• _Task to complete_
From the records below, extract only the lines running from the line with "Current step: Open" to the line with "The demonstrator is", both lines included, reproducing them exactly.

• _Task material_
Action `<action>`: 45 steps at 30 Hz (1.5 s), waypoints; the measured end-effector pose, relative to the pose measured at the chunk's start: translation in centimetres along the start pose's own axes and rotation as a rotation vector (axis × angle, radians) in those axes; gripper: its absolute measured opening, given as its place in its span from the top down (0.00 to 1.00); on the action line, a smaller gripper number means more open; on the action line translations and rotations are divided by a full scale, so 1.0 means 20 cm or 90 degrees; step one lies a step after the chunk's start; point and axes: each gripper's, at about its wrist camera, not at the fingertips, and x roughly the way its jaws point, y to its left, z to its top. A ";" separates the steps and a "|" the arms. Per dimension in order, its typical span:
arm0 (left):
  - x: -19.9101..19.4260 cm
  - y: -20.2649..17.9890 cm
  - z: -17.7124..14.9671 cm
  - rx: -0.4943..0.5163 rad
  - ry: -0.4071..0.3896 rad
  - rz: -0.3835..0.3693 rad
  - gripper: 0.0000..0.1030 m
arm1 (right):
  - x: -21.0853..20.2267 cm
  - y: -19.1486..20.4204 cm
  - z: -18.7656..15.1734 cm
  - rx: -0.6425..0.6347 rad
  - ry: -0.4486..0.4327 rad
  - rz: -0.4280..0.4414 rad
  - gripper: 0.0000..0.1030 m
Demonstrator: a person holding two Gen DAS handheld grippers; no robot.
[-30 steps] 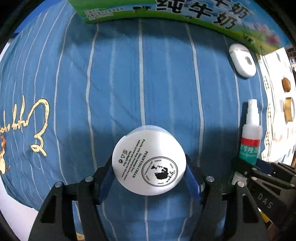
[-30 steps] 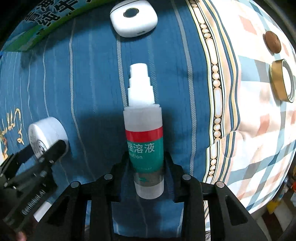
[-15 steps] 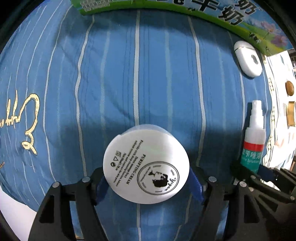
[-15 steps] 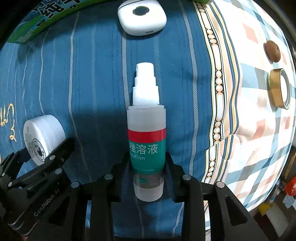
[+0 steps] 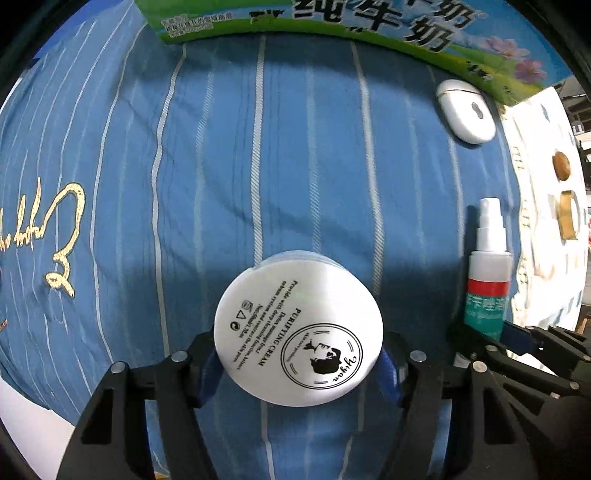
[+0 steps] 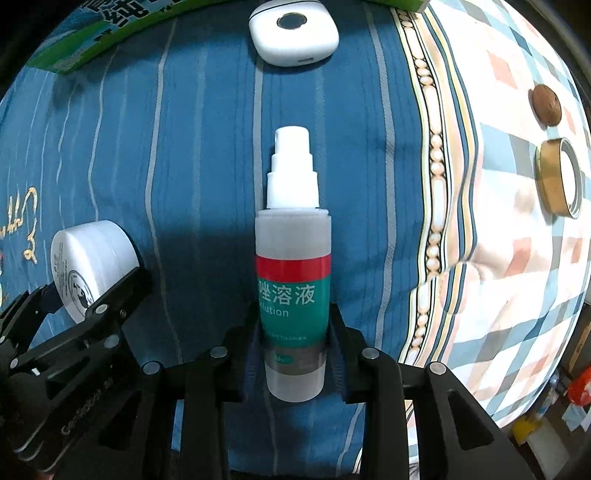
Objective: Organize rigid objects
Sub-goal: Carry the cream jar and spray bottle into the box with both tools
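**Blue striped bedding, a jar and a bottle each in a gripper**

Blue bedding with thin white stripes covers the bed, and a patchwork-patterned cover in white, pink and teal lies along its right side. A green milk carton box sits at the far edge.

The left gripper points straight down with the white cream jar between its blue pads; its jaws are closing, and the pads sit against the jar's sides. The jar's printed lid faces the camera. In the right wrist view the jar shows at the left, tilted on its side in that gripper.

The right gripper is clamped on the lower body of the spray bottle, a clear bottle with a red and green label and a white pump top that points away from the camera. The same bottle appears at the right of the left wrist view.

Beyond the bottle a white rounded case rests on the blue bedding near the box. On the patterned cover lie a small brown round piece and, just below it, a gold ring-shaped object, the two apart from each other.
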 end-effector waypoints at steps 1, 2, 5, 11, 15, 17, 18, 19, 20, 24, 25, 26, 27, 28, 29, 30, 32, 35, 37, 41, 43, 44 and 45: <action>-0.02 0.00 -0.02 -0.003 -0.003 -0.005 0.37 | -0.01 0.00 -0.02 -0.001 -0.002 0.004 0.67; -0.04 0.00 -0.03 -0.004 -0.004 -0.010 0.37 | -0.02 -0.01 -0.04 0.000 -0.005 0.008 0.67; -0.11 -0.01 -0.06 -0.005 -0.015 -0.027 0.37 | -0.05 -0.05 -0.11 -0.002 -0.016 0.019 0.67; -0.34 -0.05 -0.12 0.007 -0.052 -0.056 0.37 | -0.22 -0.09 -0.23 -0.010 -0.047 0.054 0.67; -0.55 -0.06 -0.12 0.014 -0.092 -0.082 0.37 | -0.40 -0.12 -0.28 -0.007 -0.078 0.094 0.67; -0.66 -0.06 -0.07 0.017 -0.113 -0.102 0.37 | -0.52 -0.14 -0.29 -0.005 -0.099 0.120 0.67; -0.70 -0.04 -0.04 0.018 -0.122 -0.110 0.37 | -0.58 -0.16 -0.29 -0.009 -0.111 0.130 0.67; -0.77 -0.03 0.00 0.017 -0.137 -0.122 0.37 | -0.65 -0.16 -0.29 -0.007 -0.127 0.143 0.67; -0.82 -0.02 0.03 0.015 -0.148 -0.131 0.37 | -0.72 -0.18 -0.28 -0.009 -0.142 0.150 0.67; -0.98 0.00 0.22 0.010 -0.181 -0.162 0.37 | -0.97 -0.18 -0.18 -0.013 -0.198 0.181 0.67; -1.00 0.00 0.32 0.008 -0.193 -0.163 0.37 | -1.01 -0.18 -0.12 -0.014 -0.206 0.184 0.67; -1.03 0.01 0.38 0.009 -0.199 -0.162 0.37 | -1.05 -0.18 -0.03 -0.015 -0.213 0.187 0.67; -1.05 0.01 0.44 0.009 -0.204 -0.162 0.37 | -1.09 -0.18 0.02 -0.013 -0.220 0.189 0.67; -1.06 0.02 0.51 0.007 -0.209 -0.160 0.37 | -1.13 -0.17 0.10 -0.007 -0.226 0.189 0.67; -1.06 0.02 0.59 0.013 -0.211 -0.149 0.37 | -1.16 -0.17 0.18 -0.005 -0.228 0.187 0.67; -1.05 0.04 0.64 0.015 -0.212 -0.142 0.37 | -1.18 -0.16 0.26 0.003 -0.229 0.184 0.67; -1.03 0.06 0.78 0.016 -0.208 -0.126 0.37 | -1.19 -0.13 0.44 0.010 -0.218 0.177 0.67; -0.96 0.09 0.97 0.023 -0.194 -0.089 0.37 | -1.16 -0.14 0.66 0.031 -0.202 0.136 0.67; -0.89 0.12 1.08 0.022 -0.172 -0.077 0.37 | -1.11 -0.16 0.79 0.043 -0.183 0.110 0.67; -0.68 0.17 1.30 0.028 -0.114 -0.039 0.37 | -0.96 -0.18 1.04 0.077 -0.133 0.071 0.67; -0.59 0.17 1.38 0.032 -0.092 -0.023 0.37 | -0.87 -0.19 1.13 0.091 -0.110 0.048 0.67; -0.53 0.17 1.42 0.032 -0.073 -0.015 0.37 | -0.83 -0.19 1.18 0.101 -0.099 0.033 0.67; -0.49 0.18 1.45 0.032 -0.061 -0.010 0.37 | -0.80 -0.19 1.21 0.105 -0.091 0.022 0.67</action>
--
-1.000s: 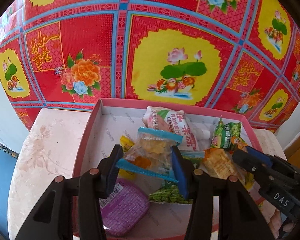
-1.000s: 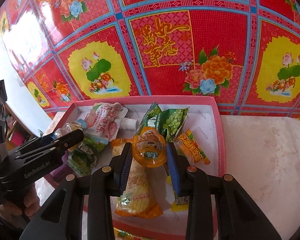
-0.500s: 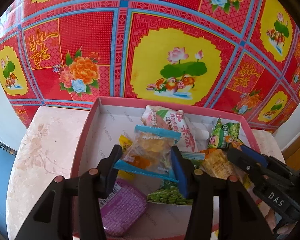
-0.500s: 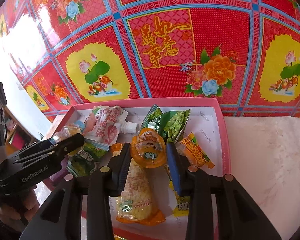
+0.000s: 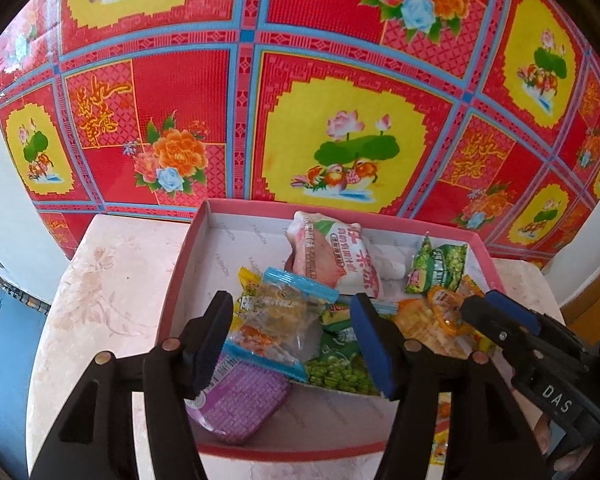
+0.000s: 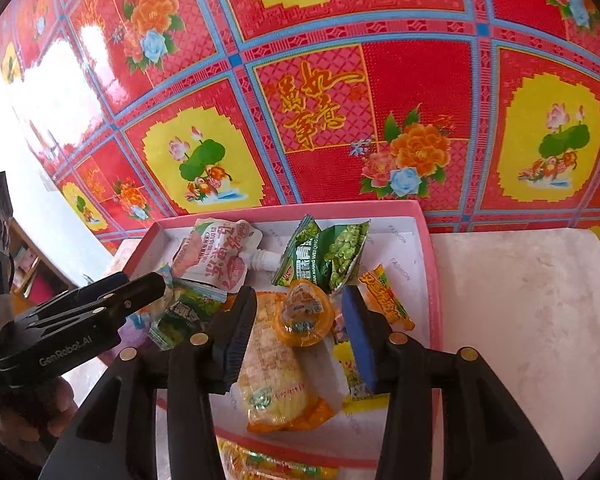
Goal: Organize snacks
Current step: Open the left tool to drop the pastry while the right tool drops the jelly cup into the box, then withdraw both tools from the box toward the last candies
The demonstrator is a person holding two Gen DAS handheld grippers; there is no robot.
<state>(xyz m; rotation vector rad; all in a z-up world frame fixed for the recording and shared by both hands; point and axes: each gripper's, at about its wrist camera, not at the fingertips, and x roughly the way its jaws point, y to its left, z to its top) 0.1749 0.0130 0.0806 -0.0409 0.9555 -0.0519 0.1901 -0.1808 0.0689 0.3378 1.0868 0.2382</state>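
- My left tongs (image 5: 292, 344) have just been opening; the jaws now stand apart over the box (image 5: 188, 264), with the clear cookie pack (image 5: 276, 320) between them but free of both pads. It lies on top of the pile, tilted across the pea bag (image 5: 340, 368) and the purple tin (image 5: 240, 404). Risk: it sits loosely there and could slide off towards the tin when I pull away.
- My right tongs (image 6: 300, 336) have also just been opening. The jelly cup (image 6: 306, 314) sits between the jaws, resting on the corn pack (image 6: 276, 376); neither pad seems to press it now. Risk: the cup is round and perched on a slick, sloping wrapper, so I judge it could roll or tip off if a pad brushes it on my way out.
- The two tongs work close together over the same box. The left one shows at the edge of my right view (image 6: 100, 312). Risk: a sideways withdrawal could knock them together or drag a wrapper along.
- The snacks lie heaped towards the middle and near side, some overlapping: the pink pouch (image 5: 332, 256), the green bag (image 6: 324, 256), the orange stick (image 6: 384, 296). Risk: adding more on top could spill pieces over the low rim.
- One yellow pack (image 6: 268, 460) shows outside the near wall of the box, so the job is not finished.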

• _Task response_
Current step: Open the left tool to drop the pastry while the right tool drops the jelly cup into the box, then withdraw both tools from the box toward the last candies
The demonstrator is a person holding two Gen DAS handheld grippers; there is no robot.

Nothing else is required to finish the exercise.